Wow. The Wall Street Journal this morning has a story about Japanese cellphone novelists, here, along with some excerpts from novels. (If you don't have a WSJ subscription and want to read it, I can email you the article, which will give you access. Let me know.)

The WSJ summarizes three plots and gives excerpts from each:

"What the Angel Gave Me" by Chaco

Summary: Mai Hinata, a 10th-grade high school girl, meets Kagu -- a boy "with a face as beautiful as a girl's" -- through a friend, and gradually falls in love with him. He loves her, too, but misunderstandings get in the way, and they end up dating other people for a while. Mai, unable to bear it any longer, eventually gathers the courage to confess her love to him. She asks Kagu to come see her, but he dies in a motorcycle accident on his way there.

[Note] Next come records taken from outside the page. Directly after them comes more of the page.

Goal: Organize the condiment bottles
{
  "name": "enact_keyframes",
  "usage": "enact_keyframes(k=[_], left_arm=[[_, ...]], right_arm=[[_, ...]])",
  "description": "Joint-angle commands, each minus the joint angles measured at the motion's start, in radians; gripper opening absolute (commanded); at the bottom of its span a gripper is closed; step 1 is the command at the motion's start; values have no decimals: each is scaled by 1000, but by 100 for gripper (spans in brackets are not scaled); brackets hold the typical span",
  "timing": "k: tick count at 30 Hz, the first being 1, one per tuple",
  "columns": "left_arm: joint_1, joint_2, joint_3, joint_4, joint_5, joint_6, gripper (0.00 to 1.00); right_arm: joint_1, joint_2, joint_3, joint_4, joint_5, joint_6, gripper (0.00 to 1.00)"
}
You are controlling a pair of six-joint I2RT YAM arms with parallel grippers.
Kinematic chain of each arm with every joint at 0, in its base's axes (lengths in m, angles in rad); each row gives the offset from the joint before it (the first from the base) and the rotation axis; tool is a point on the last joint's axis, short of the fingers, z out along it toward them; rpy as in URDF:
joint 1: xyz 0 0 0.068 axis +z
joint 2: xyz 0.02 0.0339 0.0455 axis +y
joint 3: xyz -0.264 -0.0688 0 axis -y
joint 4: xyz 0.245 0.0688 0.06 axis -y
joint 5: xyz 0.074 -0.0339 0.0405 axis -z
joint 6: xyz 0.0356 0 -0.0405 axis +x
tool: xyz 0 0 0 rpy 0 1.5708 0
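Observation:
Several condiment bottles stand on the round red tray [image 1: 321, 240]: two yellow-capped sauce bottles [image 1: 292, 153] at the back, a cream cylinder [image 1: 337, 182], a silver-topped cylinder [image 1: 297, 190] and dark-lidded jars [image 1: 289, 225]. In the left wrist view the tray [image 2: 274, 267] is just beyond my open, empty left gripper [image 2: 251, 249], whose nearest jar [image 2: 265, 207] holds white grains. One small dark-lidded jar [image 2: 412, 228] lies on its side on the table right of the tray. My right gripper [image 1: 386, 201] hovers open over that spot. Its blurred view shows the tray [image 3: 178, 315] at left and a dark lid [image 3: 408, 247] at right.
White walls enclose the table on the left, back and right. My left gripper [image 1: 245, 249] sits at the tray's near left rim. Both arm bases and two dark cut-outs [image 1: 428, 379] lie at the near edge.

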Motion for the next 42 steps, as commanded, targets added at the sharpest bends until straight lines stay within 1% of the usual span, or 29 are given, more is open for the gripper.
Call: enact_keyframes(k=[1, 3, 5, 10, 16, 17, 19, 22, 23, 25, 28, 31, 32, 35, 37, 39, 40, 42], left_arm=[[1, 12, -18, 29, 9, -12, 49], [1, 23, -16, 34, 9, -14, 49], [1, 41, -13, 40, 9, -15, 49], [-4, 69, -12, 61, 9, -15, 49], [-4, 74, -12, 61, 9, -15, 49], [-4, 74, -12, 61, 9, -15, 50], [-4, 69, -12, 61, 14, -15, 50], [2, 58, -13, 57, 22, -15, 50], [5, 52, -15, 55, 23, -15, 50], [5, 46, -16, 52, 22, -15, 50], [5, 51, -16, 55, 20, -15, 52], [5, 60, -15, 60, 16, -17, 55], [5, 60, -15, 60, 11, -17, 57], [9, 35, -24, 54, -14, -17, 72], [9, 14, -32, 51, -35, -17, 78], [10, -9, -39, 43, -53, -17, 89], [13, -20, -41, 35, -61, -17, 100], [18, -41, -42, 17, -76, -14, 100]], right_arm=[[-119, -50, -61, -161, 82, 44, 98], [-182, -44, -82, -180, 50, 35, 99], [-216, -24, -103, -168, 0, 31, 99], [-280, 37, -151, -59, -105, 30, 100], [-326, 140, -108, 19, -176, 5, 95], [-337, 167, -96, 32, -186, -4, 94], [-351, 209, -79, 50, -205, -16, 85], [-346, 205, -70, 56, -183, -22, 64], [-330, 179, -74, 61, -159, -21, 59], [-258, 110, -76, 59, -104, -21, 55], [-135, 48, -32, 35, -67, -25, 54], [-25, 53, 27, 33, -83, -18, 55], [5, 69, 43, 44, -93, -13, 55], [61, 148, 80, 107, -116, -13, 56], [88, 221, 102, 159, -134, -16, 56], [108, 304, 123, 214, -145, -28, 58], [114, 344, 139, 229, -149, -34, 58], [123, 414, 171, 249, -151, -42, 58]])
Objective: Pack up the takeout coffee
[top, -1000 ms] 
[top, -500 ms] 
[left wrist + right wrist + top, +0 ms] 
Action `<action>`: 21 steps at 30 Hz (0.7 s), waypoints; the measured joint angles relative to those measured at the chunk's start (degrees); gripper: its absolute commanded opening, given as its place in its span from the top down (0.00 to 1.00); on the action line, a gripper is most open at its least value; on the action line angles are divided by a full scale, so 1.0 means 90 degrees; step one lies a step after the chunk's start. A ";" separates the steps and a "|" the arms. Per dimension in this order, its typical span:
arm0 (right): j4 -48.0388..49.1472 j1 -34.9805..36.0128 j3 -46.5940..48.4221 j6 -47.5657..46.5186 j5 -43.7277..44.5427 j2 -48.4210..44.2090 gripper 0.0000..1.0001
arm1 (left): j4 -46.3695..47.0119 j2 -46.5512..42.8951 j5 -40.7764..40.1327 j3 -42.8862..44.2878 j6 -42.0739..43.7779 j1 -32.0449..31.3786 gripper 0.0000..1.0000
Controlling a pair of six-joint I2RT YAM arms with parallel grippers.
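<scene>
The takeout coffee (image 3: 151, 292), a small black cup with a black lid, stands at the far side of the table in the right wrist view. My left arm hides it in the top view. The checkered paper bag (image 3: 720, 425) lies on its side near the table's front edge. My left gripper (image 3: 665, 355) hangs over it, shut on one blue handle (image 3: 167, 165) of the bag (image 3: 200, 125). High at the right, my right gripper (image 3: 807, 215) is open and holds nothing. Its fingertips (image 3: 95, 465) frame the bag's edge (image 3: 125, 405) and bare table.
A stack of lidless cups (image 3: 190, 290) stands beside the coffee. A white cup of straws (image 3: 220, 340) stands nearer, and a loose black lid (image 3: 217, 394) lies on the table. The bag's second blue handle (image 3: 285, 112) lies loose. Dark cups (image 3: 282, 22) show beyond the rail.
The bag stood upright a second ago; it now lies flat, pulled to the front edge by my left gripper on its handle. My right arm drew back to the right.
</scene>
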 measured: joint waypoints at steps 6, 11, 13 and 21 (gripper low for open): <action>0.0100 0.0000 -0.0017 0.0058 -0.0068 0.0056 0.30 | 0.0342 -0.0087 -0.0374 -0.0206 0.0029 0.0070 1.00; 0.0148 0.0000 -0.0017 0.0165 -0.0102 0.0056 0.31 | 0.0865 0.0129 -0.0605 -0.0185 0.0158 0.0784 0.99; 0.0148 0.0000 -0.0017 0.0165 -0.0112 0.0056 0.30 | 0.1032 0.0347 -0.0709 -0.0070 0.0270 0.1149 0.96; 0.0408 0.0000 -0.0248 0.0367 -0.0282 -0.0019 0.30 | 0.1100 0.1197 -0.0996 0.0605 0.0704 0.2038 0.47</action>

Mai finds out five and a half years later that Kagu had broken up with his girlfriend the morning he died and had planned to confess his love for her, too.

"Clearness -- An Eternally Pure Love Story" by Towa

Summary: Sakura is a 20-year-old college student who has sex for money to fund her shopping addiction. After her customers leave her apartment, she spends her time spying on Reo, a young, beautiful and (dyed) blond-haired boy, who works at a male escort service across the street. One day, Reo pays her a visit, and so starts an unlikely friendship. But Reo has a troubled past. He is the son of a prostitute who worked for his current pimp and died before she could repay money that she owed. He himself entered the business when he graduated from junior high school. Though Reo refuses to make love to Sakura (he has a policy of not having sex outside of work), the two fall in love and become inseparable until Reo gets into a fight with Sakura's boyfriend and gets him into a car accident. Reo turns himself in, and Sakura moves to Okinawa to wait for him at their dream destination.

"Love Sky -- A Heartbreaking Love Story" by Mika

Summary: Sixteen-year-old Mika meets Hiro, a tall, intimidating boy with dyed brown hair and countless ear piercings, through a friend. The two start dating, but suffer greatly. First, Mika is gang-raped by some boys sent by Hiro's ex-girlfriend. Then, Mika gets pregnant with Hiro's baby and loses it, to their great sadness. Though Hiro stands by Mika through it all, he starts acting strangely and abruptly breaks up with her. Two and a half years later, she finds out that he is dying from cancer and had broken up with her to protect her from the pain of his death. She rushes to the hospital and spends his last days at his side. After his death, she discovers she's pregnant again, but loses the baby.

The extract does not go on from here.